The 72-year-old park will have a new visitors center by the end of the year. It's among more than 80 state parks scheduled for capital repair projects thanks to long overdue funding established in 2015.

"House Bill 158 dedicated 94 percent of the state's sales tax on sporting goods for parks,” said Tom Harvey, a spokesman for the Texas Parks and Wildlife Department. “The other six-percent went to the Texas Historical Commission."

Texas Parks and Wildlife and other key players in the improvement projects led a media tour with the goal of creating awareness about the importance of continued state funding.

"One of the challenges we've had is if the funding goes up and down every two years, it's very difficult to plan and do these kinds of things,” Harvey said.

The planning leads to ingenious efforts for all new construction.

"We're not going to just build buildings anymore,” Patrick Vicknair, the project’s manager. “We're going to build them smart, make them energy efficient, make them green."

 Architect Allison Chambers lent an eye for detail.

“We were really sensitive to the park and the history,” Chambers said. “Same of the early structures were log cabins in this area, so we really wanted to stay with the wood.

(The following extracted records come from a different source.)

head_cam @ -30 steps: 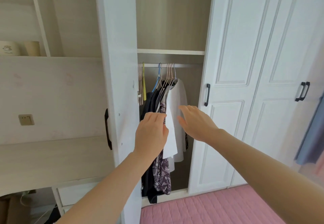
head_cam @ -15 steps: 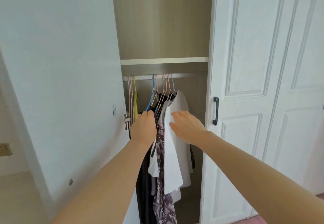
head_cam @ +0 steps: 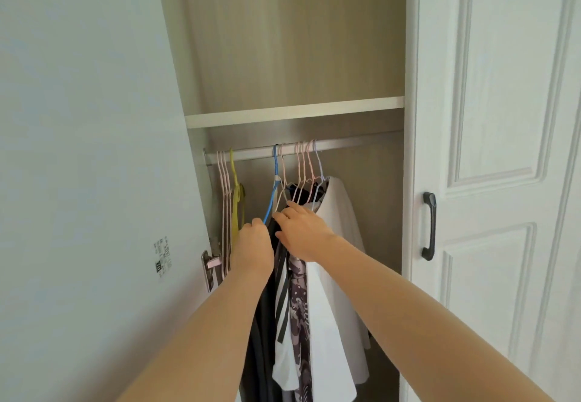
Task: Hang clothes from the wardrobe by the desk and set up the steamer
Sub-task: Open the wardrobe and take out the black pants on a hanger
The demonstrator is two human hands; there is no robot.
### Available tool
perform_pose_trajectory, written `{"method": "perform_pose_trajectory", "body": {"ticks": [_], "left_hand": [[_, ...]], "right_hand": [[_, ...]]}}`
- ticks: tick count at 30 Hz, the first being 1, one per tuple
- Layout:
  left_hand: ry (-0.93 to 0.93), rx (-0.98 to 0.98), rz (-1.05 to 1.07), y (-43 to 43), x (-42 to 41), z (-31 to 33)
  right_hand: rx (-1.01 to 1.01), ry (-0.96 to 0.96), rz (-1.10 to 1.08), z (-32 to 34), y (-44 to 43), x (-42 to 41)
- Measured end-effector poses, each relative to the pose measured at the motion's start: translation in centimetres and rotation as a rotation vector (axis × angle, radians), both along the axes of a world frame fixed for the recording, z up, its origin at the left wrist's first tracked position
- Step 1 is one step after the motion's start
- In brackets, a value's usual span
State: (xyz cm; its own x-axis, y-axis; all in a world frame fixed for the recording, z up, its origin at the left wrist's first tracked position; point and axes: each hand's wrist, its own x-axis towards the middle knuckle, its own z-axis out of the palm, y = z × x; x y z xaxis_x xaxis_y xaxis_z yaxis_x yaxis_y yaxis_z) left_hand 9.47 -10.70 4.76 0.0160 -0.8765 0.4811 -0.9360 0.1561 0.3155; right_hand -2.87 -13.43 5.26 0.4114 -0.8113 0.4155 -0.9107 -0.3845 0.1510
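reaching in from the bottom of the view, two bare forearms stretch into the open wardrobe. the left hand [head_cam: 254, 244] shows its back, fingers curled out of sight where the blue hanger [head_cam: 275, 166] meets it; whether it grips anything cannot be told. just beside it, the right hand [head_cam: 303, 235] bends its fingers down and pinches the top of the dark garment [head_cam: 264, 354]. next to that hang a patterned garment [head_cam: 298, 307] and a white shirt [head_cam: 342, 206]. further left hang a yellow hanger [head_cam: 235, 200] and bare pink hangers [head_cam: 224, 188]. all hook over the rail [head_cam: 352, 145], under a white shelf [head_cam: 292, 112].
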Motion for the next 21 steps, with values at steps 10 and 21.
{"method": "perform_pose_trajectory", "body": {"ticks": [10, 21], "left_hand": [[-0.141, -0.028, 0.125, -2.5, 0.3, -1.9], [0.152, 0.004, -0.001, -4.4, -4.0, -0.8]], "right_hand": [[-0.003, -0.045, 0.023, -2.7, -2.7, 0.4], [0.021, -0.333, 0.006, -2.6, -1.4, -4.8]]}}
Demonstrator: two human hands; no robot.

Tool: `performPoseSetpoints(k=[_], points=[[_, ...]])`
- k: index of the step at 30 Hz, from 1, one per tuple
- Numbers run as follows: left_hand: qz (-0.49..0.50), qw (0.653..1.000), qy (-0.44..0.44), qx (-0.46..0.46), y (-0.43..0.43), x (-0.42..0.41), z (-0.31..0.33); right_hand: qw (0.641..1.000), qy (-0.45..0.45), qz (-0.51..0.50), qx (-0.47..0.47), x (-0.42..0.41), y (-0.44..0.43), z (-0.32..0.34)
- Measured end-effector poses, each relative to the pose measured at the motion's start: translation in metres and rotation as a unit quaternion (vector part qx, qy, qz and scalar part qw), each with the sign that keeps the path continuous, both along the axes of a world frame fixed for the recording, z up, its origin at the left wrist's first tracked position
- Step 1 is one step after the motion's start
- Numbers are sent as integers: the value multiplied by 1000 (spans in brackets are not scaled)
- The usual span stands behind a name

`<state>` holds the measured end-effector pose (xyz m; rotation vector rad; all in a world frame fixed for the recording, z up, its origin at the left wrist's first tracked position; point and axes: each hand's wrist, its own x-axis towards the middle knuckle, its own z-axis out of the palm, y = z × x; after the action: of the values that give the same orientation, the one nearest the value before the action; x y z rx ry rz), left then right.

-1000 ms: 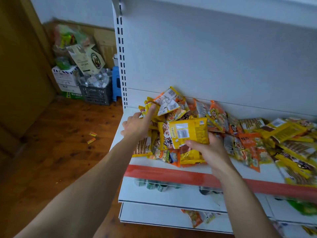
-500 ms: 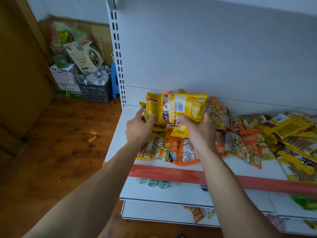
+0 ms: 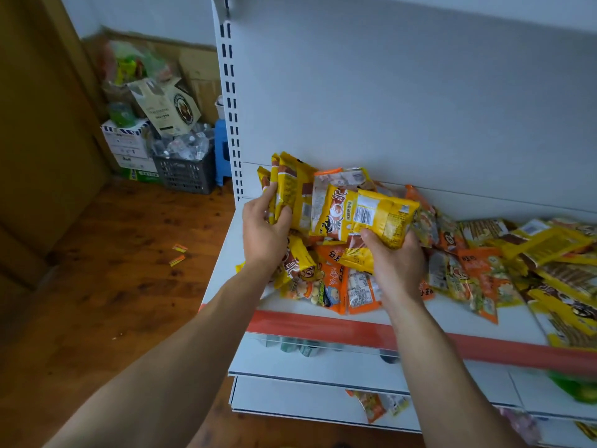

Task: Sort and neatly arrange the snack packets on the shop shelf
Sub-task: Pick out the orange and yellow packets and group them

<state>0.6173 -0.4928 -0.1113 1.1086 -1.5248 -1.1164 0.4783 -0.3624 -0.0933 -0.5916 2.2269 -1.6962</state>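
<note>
One barcoded packet (image 3: 386, 223), right hand (image 3: 395, 265); several, left hand (image 3: 265, 232).

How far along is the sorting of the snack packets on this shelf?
Early. The left hand grips an upright row of yellow plastic packets at the white shelf's left end. The right hand holds another yellow barcoded packet beside it. The mixed orange and yellow heap lies unsorted.

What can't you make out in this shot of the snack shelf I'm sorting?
Head view only:
1. Packets under the right hand and left hand: covered by hands and wrists.
2. Loose pile: its right end is cut off by the frame edge.
3. Goods on the lower shelf: mostly hidden behind the red strip, blurred.
4. Fine print on the yellow packet in the right hand: too blurred to read.
</note>
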Motion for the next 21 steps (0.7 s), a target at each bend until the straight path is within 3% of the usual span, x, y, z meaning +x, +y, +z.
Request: performPoseSetpoints(k=[5, 13, 21], points=[[58, 991, 116, 20, -1, 8, 21, 999, -32, -11, -27, -1, 3, 6], [5, 955, 289, 65, 25, 9, 54, 990, -97, -3, -105, -5, 13, 15], [-66, 941, 326, 65, 57, -34, 87, 975, -106, -16, -194, -30, 50, 29]])
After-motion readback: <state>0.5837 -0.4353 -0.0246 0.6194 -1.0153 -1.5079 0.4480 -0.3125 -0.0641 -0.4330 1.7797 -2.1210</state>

There's also going to be really warm wood finishes on the interior. We're using the pine needles on the sidewalks outside to give it texture."

The changes will undoubtedly be noticed by visitors and with their support may influence legislators to continue providing the necessary funds to protect and improve Texas state parks. 

Here’s a fact that many people may not know. Almost all city and county parks across Texas were created, improved, or expanded through a grand program administered by the Texas Parks and Wildlife Department.

Click this link for a complete list of statewide park repair projects.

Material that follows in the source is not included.